-- REQUIRED WORK --
Write out, please, the lines from the beginning of the material to the line with "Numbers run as", including both ends and nothing else.

##### THE DATA #####

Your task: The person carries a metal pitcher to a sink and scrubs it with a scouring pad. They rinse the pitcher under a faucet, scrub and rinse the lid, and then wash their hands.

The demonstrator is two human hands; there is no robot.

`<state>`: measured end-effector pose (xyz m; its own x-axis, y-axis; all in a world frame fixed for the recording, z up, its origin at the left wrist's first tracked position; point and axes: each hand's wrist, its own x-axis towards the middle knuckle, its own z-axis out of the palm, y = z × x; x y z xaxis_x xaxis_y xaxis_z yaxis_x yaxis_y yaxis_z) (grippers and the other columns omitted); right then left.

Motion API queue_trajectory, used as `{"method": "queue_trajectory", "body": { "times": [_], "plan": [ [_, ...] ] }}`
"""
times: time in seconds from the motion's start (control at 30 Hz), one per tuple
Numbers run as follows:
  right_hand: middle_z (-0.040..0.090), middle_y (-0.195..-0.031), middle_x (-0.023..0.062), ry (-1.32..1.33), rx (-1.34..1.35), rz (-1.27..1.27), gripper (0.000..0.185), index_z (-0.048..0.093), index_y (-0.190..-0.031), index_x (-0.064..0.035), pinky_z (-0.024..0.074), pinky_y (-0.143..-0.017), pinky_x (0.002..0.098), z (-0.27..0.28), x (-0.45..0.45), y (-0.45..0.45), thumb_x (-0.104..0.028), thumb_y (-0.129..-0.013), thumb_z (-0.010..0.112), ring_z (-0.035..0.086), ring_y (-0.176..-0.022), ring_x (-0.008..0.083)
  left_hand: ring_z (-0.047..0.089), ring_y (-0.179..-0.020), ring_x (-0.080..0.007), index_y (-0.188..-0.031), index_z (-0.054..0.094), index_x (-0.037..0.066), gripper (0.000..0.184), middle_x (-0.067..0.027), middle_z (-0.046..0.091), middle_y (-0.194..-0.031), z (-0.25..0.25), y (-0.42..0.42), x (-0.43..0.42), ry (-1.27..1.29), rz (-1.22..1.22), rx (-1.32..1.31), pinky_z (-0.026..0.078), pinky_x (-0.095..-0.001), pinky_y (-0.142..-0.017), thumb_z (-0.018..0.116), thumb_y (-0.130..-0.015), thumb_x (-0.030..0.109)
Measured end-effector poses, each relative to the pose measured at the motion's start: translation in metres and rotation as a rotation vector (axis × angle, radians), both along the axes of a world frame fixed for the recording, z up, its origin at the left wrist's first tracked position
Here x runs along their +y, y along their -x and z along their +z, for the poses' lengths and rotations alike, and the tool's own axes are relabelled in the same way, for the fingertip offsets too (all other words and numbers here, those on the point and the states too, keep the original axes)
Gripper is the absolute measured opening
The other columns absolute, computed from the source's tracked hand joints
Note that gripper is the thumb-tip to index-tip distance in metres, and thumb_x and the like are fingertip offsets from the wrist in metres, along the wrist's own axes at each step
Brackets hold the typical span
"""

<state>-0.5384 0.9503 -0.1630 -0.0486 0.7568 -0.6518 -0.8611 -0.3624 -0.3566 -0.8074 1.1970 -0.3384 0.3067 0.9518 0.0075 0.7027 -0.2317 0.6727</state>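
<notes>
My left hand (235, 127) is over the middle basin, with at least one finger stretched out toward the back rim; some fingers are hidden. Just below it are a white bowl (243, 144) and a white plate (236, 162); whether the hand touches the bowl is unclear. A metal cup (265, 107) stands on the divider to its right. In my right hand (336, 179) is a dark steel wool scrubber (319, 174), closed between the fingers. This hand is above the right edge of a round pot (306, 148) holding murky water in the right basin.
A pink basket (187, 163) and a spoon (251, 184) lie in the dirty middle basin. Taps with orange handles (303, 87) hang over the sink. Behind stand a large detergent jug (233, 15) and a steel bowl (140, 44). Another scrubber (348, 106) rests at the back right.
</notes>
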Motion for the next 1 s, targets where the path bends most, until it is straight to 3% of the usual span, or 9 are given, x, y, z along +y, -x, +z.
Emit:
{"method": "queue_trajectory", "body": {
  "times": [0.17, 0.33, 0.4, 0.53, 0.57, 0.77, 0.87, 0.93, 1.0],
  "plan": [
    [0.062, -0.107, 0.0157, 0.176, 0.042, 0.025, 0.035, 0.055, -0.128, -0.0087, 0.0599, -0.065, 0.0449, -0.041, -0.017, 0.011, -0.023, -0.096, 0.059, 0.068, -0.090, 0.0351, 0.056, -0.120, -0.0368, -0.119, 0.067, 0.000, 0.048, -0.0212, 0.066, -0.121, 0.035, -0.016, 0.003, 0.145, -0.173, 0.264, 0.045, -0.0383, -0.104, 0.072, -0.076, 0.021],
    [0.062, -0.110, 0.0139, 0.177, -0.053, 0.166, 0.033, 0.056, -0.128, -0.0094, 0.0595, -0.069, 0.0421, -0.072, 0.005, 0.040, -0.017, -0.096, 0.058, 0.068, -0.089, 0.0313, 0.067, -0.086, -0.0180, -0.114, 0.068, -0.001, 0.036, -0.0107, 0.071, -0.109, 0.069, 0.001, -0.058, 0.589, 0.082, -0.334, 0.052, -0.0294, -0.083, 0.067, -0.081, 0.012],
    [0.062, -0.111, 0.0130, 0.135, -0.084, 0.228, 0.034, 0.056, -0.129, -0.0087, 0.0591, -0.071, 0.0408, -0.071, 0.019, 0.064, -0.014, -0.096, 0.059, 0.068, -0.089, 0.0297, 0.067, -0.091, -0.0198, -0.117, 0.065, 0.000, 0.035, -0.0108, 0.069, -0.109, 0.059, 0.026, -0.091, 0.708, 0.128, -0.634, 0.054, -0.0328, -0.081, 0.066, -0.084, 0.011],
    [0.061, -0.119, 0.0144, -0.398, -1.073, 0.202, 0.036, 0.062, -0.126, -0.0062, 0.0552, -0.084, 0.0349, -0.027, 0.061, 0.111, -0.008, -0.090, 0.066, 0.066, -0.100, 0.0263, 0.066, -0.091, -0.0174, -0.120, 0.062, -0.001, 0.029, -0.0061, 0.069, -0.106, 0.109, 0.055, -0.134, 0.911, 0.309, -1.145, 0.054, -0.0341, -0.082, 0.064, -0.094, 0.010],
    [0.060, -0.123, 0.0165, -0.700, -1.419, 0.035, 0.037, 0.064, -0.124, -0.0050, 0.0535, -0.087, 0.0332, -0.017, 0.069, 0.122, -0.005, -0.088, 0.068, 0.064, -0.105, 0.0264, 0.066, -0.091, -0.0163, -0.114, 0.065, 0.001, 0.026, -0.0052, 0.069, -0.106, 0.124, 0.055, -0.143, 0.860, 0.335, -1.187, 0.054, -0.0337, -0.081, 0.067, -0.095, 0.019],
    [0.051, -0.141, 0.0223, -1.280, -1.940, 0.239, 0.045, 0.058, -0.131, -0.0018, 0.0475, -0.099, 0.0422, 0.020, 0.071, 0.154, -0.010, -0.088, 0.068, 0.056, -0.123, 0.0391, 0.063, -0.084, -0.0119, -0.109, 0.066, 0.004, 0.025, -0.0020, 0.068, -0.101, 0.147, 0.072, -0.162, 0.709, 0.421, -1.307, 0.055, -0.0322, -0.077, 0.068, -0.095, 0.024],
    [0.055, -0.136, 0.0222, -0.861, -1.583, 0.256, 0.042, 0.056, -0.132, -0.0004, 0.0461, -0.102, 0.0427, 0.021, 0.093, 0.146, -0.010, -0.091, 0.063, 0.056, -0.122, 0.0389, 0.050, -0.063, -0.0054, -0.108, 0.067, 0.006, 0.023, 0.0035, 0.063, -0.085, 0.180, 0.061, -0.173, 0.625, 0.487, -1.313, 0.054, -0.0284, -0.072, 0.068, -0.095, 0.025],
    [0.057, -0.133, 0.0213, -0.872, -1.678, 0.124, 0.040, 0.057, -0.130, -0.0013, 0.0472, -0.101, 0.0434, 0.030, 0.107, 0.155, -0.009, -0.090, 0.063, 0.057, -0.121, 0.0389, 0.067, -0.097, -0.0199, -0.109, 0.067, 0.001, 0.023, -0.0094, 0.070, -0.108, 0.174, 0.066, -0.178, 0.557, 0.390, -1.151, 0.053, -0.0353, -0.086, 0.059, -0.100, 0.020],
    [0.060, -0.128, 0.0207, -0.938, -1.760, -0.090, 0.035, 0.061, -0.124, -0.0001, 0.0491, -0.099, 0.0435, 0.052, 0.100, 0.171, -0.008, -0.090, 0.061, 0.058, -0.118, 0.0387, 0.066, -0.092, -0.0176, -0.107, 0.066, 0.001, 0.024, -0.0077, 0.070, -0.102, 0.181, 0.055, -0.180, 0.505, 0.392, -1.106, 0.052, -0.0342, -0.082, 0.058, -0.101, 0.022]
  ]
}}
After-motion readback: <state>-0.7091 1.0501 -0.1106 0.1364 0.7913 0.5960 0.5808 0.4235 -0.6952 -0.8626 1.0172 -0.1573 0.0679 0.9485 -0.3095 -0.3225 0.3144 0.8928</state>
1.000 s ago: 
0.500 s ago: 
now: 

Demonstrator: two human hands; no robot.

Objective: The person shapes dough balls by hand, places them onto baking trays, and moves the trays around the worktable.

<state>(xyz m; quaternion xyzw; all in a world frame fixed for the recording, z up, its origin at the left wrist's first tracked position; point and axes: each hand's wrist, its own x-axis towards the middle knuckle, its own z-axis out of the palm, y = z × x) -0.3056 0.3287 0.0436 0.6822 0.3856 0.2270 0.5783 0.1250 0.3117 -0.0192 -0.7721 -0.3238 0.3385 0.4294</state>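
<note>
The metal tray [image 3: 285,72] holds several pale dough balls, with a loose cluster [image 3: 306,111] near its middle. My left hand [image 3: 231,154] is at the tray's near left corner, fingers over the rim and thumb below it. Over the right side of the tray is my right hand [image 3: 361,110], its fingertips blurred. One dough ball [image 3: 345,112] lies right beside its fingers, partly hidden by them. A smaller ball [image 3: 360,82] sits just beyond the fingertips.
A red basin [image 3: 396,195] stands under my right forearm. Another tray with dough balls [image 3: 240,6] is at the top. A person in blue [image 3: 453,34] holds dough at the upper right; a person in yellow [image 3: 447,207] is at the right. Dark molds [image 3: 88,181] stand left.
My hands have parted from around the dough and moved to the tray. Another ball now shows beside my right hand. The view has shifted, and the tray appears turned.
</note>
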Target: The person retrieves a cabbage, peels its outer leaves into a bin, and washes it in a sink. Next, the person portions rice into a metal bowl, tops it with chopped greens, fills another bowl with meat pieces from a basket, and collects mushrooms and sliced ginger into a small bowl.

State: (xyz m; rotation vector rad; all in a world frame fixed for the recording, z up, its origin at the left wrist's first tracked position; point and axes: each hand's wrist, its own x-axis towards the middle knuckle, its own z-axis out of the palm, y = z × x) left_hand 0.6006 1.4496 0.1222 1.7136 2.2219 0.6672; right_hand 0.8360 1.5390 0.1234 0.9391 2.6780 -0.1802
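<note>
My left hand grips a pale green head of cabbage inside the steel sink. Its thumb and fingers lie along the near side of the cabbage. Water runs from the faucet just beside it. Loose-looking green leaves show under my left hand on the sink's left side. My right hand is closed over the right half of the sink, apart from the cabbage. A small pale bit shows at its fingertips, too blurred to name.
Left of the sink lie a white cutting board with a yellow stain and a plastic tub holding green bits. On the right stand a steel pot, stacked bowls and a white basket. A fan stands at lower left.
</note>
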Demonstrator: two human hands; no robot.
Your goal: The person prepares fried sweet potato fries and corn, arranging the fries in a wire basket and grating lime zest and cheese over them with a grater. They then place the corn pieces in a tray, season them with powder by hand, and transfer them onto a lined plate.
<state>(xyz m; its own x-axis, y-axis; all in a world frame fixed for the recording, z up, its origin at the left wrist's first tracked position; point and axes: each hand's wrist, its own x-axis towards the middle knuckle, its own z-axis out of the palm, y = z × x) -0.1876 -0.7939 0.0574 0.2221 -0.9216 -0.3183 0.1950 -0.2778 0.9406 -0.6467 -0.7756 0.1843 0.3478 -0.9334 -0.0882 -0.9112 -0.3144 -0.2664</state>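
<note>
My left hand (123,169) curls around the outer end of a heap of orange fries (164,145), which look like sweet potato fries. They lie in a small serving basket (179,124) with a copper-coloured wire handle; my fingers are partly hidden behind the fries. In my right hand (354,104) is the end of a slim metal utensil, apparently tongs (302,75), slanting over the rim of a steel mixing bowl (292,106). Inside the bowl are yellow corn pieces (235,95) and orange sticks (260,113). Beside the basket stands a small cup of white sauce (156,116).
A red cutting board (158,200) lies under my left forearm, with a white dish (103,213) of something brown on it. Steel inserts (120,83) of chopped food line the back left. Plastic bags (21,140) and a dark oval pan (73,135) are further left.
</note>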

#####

-- ANSWER SPACE --
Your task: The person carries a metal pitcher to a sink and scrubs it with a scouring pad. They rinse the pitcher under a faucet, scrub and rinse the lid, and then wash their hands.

The demonstrator is two human hands; there is no robot.

`<state>`: measured end-effector pose (xyz m; its own x-axis, y-axis; all in a world frame fixed for the recording, z up, its origin at the left wrist's first tracked position; point and axes: each hand's wrist, its own x-axis towards the middle knuckle, its own z-axis out of the palm, y = z × x; x y z xaxis_x xaxis_y xaxis_z yaxis_x yaxis_y yaxis_z) (grippers and the other columns omitted); right then left.

Motion API queue_trajectory, used as `{"method": "queue_trajectory", "body": { "times": [_], "plan": [ [_, ...] ] }}`
"""
times: time in seconds from the motion's start (control at 30 Hz), one per tuple
Numbers run as follows:

There is nothing more to this exercise.